What to work on: The "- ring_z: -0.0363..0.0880" line through the end of the listing below is what to set down, word for word, and nothing else.

Data provided:
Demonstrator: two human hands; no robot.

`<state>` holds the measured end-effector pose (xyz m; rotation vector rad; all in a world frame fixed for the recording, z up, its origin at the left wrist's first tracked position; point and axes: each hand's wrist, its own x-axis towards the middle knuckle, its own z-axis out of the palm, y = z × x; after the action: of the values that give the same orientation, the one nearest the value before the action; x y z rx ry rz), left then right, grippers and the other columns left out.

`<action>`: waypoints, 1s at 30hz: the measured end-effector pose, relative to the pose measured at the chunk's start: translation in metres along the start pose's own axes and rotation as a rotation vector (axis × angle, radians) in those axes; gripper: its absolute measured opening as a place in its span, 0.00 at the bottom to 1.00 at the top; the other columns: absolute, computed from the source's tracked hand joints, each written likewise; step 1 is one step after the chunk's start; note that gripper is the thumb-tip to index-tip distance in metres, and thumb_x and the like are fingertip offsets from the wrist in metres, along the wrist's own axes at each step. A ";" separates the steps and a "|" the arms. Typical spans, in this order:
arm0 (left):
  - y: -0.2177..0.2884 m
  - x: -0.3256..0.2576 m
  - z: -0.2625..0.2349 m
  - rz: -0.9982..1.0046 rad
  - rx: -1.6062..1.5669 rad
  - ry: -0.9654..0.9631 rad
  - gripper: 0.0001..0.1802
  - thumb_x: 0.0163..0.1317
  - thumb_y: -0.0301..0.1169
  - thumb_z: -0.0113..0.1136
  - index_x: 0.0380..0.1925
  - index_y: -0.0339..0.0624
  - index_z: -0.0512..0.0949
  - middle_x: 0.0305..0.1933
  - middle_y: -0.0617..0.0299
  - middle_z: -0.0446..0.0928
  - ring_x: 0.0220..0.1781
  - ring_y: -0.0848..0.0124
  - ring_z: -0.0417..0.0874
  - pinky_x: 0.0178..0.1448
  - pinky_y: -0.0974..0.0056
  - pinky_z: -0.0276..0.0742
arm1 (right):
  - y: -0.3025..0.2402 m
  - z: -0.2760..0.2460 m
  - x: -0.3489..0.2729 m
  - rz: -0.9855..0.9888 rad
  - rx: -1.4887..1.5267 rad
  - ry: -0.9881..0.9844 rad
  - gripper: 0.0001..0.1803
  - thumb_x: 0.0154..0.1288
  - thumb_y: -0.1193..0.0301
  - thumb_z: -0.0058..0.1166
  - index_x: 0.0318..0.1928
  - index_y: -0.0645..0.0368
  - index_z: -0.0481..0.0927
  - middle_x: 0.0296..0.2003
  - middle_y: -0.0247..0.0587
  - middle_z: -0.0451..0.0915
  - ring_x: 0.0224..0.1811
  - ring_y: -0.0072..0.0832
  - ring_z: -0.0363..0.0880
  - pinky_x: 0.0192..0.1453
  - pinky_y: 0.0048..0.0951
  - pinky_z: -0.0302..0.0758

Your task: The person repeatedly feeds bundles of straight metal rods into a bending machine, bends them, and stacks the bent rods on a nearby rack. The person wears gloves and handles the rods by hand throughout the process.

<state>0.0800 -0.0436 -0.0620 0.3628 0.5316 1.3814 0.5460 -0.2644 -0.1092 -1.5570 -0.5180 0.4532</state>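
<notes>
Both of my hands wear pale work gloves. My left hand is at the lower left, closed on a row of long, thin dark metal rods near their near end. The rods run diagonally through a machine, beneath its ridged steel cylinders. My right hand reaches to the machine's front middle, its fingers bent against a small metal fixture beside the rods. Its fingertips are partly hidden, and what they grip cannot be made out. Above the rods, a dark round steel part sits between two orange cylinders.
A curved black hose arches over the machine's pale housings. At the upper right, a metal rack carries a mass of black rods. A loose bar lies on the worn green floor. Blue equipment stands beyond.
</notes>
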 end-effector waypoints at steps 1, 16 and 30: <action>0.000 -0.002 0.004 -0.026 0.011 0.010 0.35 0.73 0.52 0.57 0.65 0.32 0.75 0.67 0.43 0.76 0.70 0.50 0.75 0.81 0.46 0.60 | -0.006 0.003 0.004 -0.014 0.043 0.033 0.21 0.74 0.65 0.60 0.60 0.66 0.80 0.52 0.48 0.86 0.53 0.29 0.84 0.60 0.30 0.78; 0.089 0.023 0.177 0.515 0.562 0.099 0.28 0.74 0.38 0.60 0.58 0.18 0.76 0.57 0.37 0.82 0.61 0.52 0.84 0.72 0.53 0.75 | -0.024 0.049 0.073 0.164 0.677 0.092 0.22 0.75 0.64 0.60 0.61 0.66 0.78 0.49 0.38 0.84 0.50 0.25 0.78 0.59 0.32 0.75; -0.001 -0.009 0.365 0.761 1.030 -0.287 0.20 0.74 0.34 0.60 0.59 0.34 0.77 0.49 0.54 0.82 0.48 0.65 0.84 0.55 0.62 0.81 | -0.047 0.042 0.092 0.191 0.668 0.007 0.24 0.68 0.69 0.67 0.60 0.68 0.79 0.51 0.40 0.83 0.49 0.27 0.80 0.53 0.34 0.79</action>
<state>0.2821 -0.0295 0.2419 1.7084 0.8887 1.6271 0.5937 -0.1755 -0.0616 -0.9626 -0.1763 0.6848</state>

Solution to the problem:
  - ring_z: -0.0363..0.0880
  - pinky_x: 0.0192..0.1453
  - pinky_y: 0.0048..0.0951
  - pinky_z: -0.0302..0.0758

Your task: The person repeatedly feeds bundles of straight metal rods into a bending machine, bends them, and stacks the bent rods on a nearby rack. The person wears gloves and handles the rods by hand throughout the process.

<state>0.0800 -0.0436 -0.0620 0.3628 0.5316 1.3814 0.5460 -0.2644 -0.1092 -1.5570 -0.5180 0.4532</state>
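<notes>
Both of my hands wear pale work gloves. My left hand is at the lower left, closed on a row of long, thin dark metal rods near their near end. The rods run diagonally through a machine, beneath its ridged steel cylinders. My right hand reaches to the machine's front middle, its fingers bent against a small metal fixture beside the rods. Its fingertips are partly hidden, and what they grip cannot be made out. Above the rods, a dark round steel part sits between two orange cylinders.
A curved black hose arches over the machine's pale housings. At the upper right, a metal rack carries a mass of black rods. A loose bar lies on the worn green floor. Blue equipment stands beyond.
</notes>
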 end-effector waypoints at steps 1, 16 and 30: <action>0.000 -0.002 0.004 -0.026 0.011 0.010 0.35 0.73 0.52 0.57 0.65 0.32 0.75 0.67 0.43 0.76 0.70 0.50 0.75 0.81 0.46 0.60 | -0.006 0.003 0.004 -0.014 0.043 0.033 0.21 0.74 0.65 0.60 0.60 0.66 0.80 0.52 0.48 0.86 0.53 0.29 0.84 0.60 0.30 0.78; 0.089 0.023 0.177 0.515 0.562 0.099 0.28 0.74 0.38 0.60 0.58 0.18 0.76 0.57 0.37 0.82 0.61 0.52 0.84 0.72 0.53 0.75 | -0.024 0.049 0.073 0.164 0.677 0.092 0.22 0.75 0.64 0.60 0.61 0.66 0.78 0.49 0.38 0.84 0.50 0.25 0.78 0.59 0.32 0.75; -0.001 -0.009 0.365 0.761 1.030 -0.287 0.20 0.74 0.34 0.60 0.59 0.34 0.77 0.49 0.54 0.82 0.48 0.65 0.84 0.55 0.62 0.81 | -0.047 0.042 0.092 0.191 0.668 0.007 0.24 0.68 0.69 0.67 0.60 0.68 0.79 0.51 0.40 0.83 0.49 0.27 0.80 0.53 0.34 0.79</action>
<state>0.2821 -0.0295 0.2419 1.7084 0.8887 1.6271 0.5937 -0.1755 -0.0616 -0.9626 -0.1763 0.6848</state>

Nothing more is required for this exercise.